— Prompt —
Output all the data exactly. Pictures do not belong in the copy.
========================
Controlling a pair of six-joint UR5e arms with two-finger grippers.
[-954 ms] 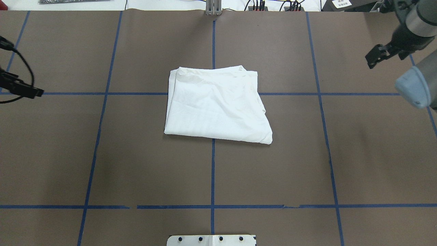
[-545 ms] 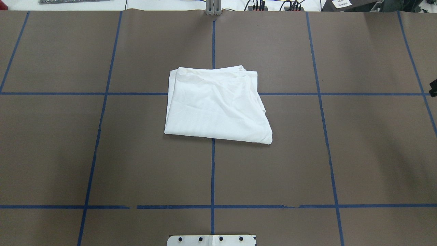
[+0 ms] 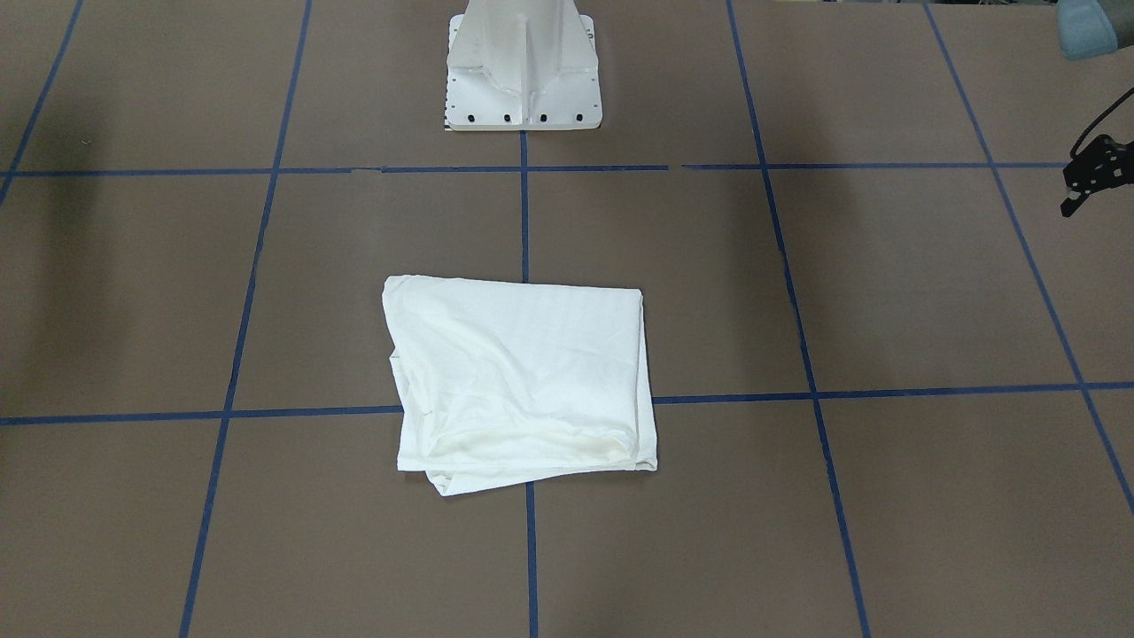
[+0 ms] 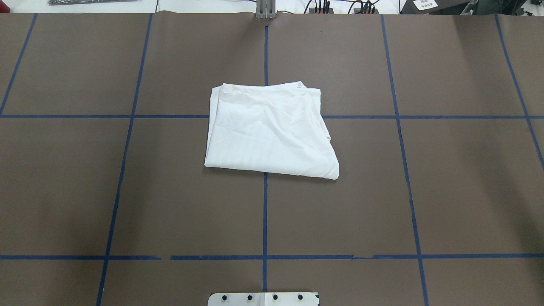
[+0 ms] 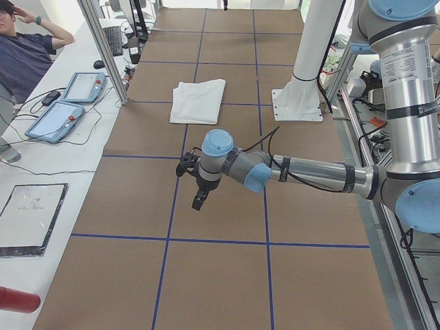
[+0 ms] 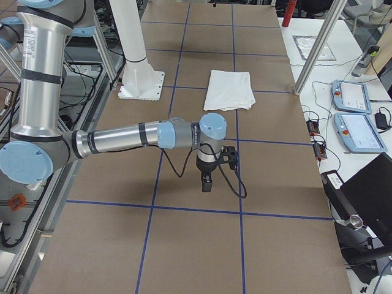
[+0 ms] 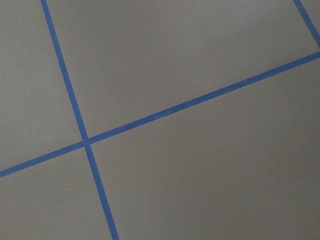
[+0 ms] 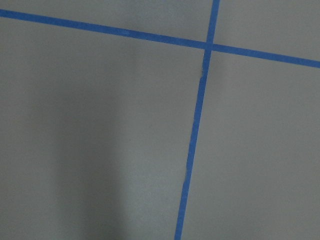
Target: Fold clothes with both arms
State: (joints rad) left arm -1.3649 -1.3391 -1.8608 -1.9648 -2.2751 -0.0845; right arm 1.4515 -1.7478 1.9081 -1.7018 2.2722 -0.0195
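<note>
The white T-shirt [image 4: 270, 129] lies folded into a rough rectangle at the middle of the brown table [image 4: 446, 191], also in the front view [image 3: 518, 381]. No text or label shows on it. Nothing touches it. My left gripper [image 3: 1072, 202] hangs over the table far to the shirt's side, at the front view's right edge, and shows in the left side view [image 5: 198, 201]. My right gripper [image 6: 206, 182] hangs over bare table far from the shirt. I cannot tell whether either is open or shut. Both wrist views show only table and blue tape.
Blue tape lines [image 4: 264, 212] grid the table. The white metal pedestal [image 3: 523, 66] stands at the robot's edge. Two teach pendants [image 5: 65, 103], cables and an aluminium post [image 5: 103, 51] are on the white bench beyond the far edge, where a person [image 5: 20, 48] sits.
Both grippers have drawn outward and left the overhead view: a second ago they showed at its left and right edges. The shirt has not moved.
</note>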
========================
— Written response —
Controlling a pair of six-joint UR5e arms with two-finger grippers.
[-954 ms] 
[-545 ms] 
[+0 ms] 
[+0 ms] 
[+0 ms] 
[+0 ms] 
[+0 ms] 
[+0 ms] 
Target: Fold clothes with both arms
State: (joints rad) left arm -1.3649 -1.3391 -1.8608 -1.9648 -2.2751 -0.0845; right arm 1.4515 -1.7478 1.9081 -1.7018 2.2722 -0.0195
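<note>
The white T-shirt [image 4: 270, 129] lies folded into a rough rectangle at the middle of the brown table [image 4: 446, 191], also in the front view [image 3: 518, 381]. No text or label shows on it. Nothing touches it. My left gripper [image 3: 1072, 202] hangs over the table far to the shirt's side, at the front view's right edge, and shows in the left side view [image 5: 198, 201]. My right gripper [image 6: 206, 182] hangs over bare table far from the shirt. I cannot tell whether either is open or shut. Both wrist views show only table and blue tape.
Blue tape lines [image 4: 264, 212] grid the table. The white metal pedestal [image 3: 523, 66] stands at the robot's edge. Two teach pendants [image 5: 65, 103], cables and an aluminium post [image 5: 103, 51] are on the white bench beyond the far edge, where a person [image 5: 20, 48] sits.
Both grippers have drawn outward and left the overhead view: a second ago they showed at its left and right edges. The shirt has not moved.
</note>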

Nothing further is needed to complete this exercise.